Student Reporting Documents Disproportionate Ticket Sales in Black, Hispanic and Low-income Neighborhoods

By Josh Land

Store advertising lottery

All Checks Cashed in Everett, Mass., is one of nearly 150 businesses licensed by the state to sell lottery tickets. Check cashers sold nearly $36 million in lottery products from 2017 through 2020, and a new investigation from UMD's Howard Center for Investigative Journalism and Boston University finds that ticket buyers are disproportionately low-income and from marginalized communities.

Photo by Garrett Adamtsev/Boston University/The Howard Center for Investigative Journalism

State lotteries have become the engine of a multibillion-dollar wealth transfer that relies on spending by less-educated and low-income Americans, according to an investigation by data journalists and reporters from the University of Maryland’s Howard Center for Investigative Journalism and Boston University published Tuesday.

While the lottery is often seen as a harmless amusement in which people spend a few dollars on a Powerball ticket when the jackpot gets big, the team’s first-of-its-kind analysis of mobile-phone location data proves that most customers at lottery retailers come from nearby neighborhoods.

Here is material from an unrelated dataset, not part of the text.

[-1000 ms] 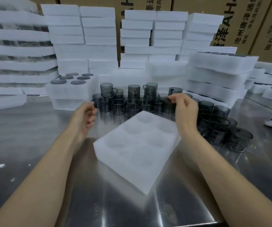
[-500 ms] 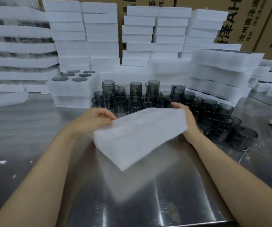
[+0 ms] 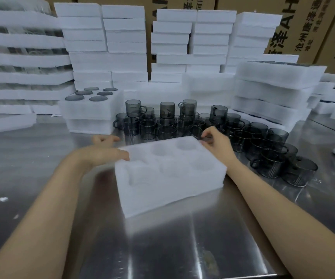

Its investigation of census data found those neighborhoods are disproportionately home to Black, Hispanic and lower-income people.

The project, entitled “Mega Billions: The Great Lottery Wealth Transfer,” took an in-depth look at the lotteries in 45 states and Washington, D.C. Students traveled to Michigan, Kentucky, Texas, South Carolina, Massachusetts, Virginia, the District of Columbia and other states to do on-the-ground reporting.

“Because they’ve been around so long, most people take state lotteries for granted,” Howard Center Director Kathy Best said. “But our students’ reporting showed why we should pay attention to this growing, multibillion-dollar, state-sanctioned gambling industry.”

Lottery ticket sales have grown from $47 billion to $82 billion since 2005, according to La Fleur’s 2022 World Lottery Almanac; state-sponsored gambling is available in a majority of U.S. neighborhoods through more than 200,000 stores.

Student journalists also examined marketing and advertising documents, state spending records, legislative history, federal financial disclosures and education funding formulas to follow the money from the sale of a scratch-off ticket to show who was really benefiting from that spending.

In addition to tracking the flow of money from lotteries, it examines the factors that make it possible: increasingly sophisticated advertising that is not subject to federal regulations; a lobbying campaign to create state lotteries that billed as grassroots but orchestrated by the biggest lottery management firm; and the growing privatization of state lotteries as states turn over the running of their games to four multinational corporations, none based in the U.S.

The project was published by Merrill College’s Capital News Service and distributed nationally by The Associated Press. Portions were published by The Post and Courier in Charleston, South Carolina, and the Austin American-Statesman, which distributed Spanish-language versions of the stories to its Texas network.